Sul fatto che il cambio di passo nella WTO indichi una imminente rinuncia al comodo status di Paese in via di sviluppo, Belinda Schäpe è piuttosto scettica. “Bisogna fare molta attenzione alle sfumature – spiega – Li Qiang ha solo detto che la Cina non chiederà più trattamenti speciali e differenziati nell’ambito della WTO, ma questo non implica affatto una rinuncia al suo status di Paese in via di sviluppo. Si tratta in pratica di autolimitare i vantaggi che riceve”.

La direzione è comunque quella di una presa in carico di maggiori responsabilità. “Del resto – aggiunge Schäpe – la Cina, a differenza di altre nazioni in via di sviluppo, non riceve più finanziamenti per la mitigazione climatica da anni. Mentre si è impegnata a fornire finanziamenti per il clima, sebbene sempre alle proprie condizioni e non attraverso i frame ufficiali. Insomma, vuole presentarsi come grande potenza responsabile, ma mantenendo fermamente il suo status di Paese in via di sviluppo, e anzi proponendosi come voce principale del Global South”.

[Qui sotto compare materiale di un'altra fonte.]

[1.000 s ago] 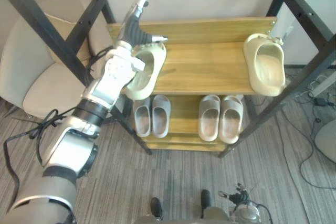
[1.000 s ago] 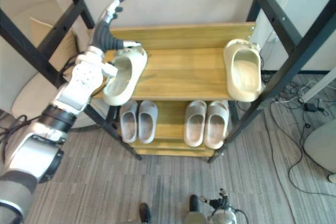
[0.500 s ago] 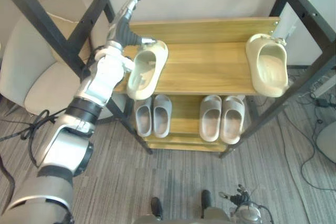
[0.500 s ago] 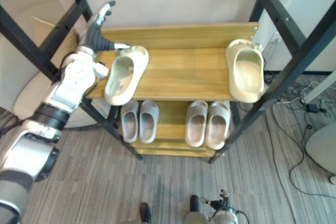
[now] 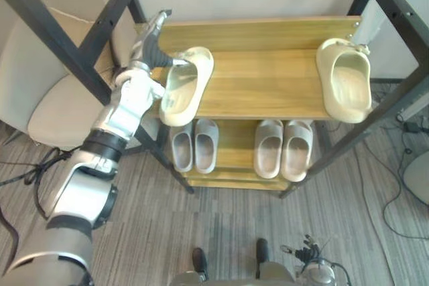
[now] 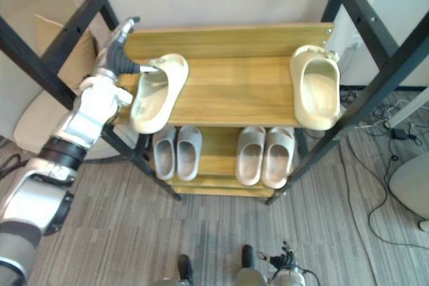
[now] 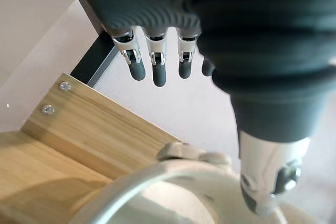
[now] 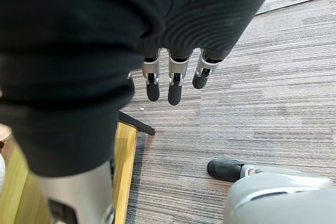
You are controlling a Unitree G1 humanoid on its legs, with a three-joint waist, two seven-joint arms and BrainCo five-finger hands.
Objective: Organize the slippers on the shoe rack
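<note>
The middle of the top shelf (image 5: 261,88) is left bare between a left slipper (image 5: 182,88) and a right slipper (image 5: 347,85), slanted black posts (image 5: 47,23) are set at both ends, and the lower shelf (image 5: 236,140) is crowded by two pairs (image 5: 193,147).

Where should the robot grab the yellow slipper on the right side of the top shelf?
Probably take the right slipper by its heel rim, coming from the front. That end pokes slightly past the front edge of the top shelf, so the rim there is free to pinch, thumb inside.
</note>
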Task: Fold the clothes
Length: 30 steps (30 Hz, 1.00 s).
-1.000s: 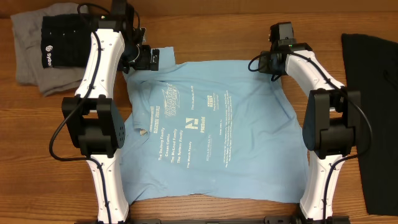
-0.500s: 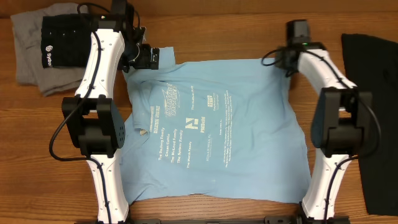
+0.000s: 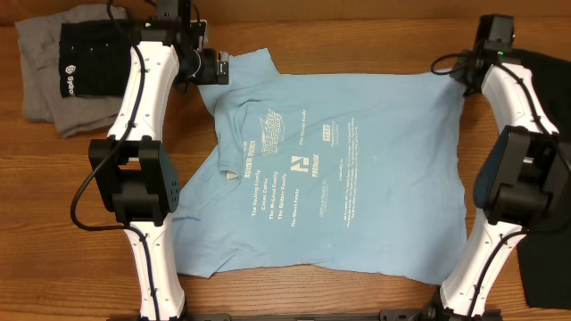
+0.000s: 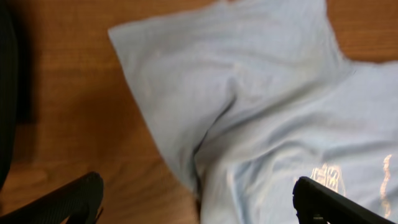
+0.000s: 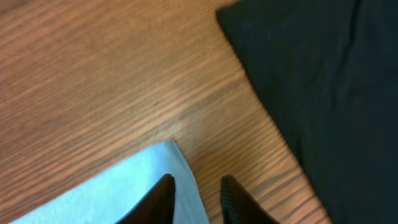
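A light blue T-shirt [image 3: 330, 178] with white print lies spread flat on the wooden table. My left gripper [image 3: 214, 68] hovers over its far left sleeve [image 4: 205, 81], jaws wide open, with one finger [image 4: 74, 199] over bare wood and the other over the cloth. My right gripper [image 3: 461, 75] is at the shirt's far right corner [image 5: 149, 174]. Its fingers [image 5: 231, 193] stand slightly apart, with the corner's edge lying between them on the wood and not pinched. Folded black [image 3: 89, 58] and grey [image 3: 36, 62] garments lie far left.
A black garment [image 3: 544, 178] lies along the table's right side, close beside my right gripper [image 5: 196, 180] and seen as a dark sheet [image 5: 311, 74] in the right wrist view. Bare wood [image 5: 93, 74] lies beyond the shirt's far edge.
The right gripper dragged the shirt's far right corner rightward, spreading the shirt wider, then parted its fingers. The shirt shifted right. The left gripper stayed open at the sleeve.
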Tool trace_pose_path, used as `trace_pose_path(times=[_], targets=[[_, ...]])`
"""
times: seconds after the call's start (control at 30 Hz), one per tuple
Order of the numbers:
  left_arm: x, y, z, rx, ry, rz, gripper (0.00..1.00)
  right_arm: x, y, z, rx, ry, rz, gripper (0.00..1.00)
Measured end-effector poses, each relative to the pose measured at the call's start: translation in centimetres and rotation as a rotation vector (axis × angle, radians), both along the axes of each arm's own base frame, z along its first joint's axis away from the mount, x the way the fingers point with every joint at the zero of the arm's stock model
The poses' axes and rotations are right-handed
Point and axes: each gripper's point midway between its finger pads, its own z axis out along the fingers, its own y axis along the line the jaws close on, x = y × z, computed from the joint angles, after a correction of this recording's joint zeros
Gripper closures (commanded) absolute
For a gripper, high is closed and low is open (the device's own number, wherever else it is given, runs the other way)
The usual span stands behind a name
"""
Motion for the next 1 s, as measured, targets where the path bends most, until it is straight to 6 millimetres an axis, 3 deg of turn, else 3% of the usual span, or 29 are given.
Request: trace_pose_path(times=[0.03, 0.07, 0.1, 0.3, 0.4, 0.47, 0.53, 0.6, 0.7, 0.83, 1.0], targets=[[0.5, -0.1, 0.2, -0.007, -0.02, 0.0, 0.0, 0.1, -0.1, 0.3, -0.002, -0.007, -0.003, 0.12], [0.9, -0.3, 0.3, -0.015, -0.038, -0.002, 0.0, 0.2, -0.2, 0.6, -0.003, -0.01, -0.004, 0.01], [1.2, -0.5, 0.4, -0.021, -0.052, -0.005, 0.0, 0.2, -0.1, 0.8, -0.002, -0.005, -0.004, 0.0], [3.5, -1.7, 1.6, -0.052, -0.158, -0.005, 0.07, -0.9, 1.6, 0.7, 0.073, 0.059, 0.026, 0.0], [4.5, -2.0, 1.2, -0.076, -0.181, 0.028, 0.18, -1.2, 3.6, 0.8, 0.173, 0.077, 0.072, 0.0], [4.8, -2.0, -0.4, -0.084, -0.163, 0.045, 0.22, -1.3, 5.0, 0.7, 0.237, 0.085, 0.103, 0.0], [4.7, -2.0, -3.2, -0.087, -0.11, 0.061, 0.32, -1.8, 6.4, 0.4, 0.298, 0.105, 0.133, 0.0], [4.3, -1.9, -5.8, -0.087, -0.058, 0.077, 0.55, -2.1, 7.5, 0.2, 0.337, 0.119, 0.155, 0.0], [3.8, -1.6, -8.6, -0.074, -0.007, 0.093, 0.71, -2.3, 8.9, 0.1, 0.376, 0.132, 0.182, 0.02], [3.8, -1.0, -9.2, -0.064, -0.002, 0.112, 0.96, -2.4, 10.2, 0.1, 0.396, 0.144, 0.206, 0.12], [4.1, -0.6, -9.1, -0.06, -0.011, 0.116, 0.96, -2.5, 11.8, 0.0, 0.407, 0.157, 0.233, 0.15]])
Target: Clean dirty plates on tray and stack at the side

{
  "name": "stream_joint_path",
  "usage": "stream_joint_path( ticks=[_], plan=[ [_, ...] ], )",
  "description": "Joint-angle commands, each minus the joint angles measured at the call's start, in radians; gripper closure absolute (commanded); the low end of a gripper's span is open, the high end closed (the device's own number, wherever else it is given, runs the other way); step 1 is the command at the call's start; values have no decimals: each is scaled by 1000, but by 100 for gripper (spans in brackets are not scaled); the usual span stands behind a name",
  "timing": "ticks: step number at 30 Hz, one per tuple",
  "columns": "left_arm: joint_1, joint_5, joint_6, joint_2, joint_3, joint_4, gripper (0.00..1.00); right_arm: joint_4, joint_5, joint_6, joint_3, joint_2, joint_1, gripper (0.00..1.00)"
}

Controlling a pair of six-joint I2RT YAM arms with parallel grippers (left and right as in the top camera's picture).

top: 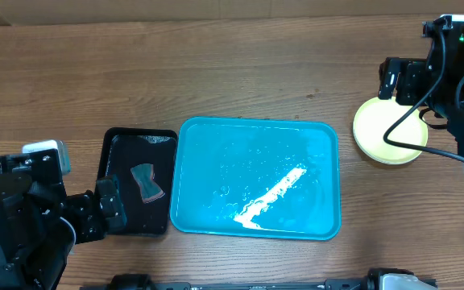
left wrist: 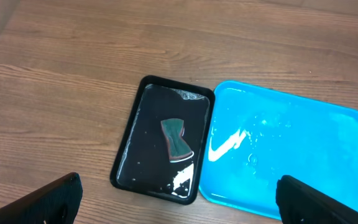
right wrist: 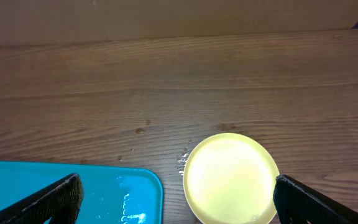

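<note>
Your left gripper (left wrist: 179,202) and right gripper (right wrist: 178,200) gape wide, both empty. Yellow plate (right wrist: 230,179) sits just ahead of the right one, off the blue tray (left wrist: 303,149), which lies ahead-right of the left.

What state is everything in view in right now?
blue tray: wet, white smear, no plates on it
black tray: wet, holding the sponge
sponge: lying flat in the black tray
yellow plate: on the table right of the blue tray, top clean
left claw: open, empty
right claw: open, empty
</note>
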Motion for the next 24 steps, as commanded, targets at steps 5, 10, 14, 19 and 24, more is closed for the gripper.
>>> stream_joint_path(
  ticks=[5,10,14,19,24],
  plan=[
    [-6,-3,15,2,10,-2,0,3,5,-7,19,-5,4,0],
    [-6,4,15,2,10,-3,0,3,5,-7,19,-5,4,0],
    [-6,4,15,2,10,-3,0,3,5,-7,19,-5,4,0],
    [-6,-6,16,2,10,-9,0,3,5,-7,19,-5,4,0],
    [-6,-29,24,2,10,24,0,3,5,-7,19,-5,4,0]
  ],
)
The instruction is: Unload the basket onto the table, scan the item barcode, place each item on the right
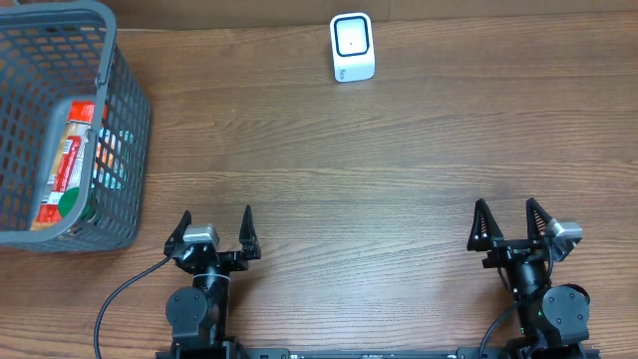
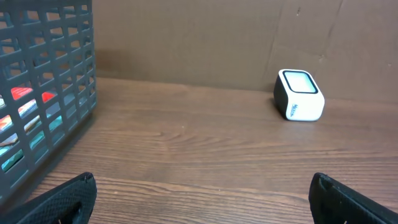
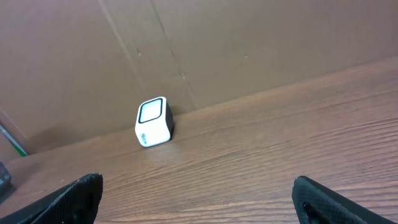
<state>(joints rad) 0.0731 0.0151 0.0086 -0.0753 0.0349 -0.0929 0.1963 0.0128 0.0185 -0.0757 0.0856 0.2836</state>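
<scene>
A red, orange and green packaged item [image 1: 72, 165] lies inside the grey mesh basket [image 1: 125, 150] at the far left; its barcode does not show. The white barcode scanner [image 1: 352, 47] stands at the table's far edge, also seen as the scanner [image 2: 299, 95] in the left wrist view and the scanner [image 3: 153, 122] in the right wrist view. My left gripper [image 1: 215, 221] rests open near the front edge, right of the basket, nothing between its fingers. At the front right my right gripper [image 1: 508, 216] is open and empty too.
The basket [image 2: 37, 93] fills the left of the left wrist view, with coloured packaging showing through its mesh. A brown cardboard wall [image 3: 249, 43] stands behind the scanner. Bare wood table [image 1: 349, 179] lies between the grippers and the scanner.
</scene>
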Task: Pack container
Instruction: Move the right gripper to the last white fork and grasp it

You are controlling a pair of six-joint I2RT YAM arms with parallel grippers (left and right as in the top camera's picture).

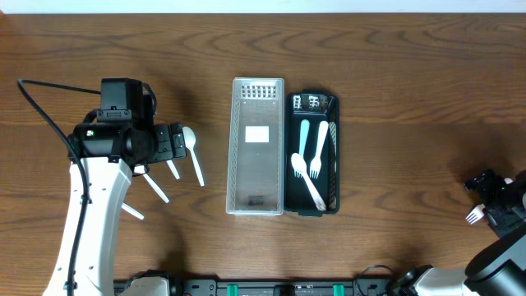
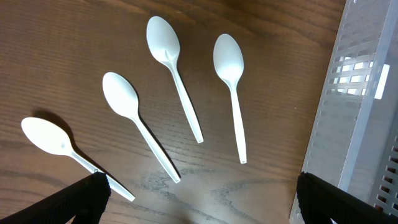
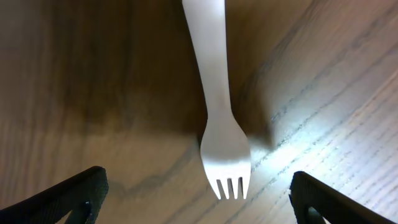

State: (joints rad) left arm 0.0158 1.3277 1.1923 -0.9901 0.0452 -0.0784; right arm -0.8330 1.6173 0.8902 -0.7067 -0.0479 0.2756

Ora dunque, con la nuova posizione nella WTO da un lato, e il prossimo annuncio dei target climatici dall’altro, la Cina di Xi Jinping mette sul tavolo una nuova mano di carte, che può potenzialmente portare a una rifondazione dei rapporti commerciali internazionali (come si augura il presidente brasiliano Lula) e a un nuovo slancio nell’azione climatica. Il tutto nonostante Trump.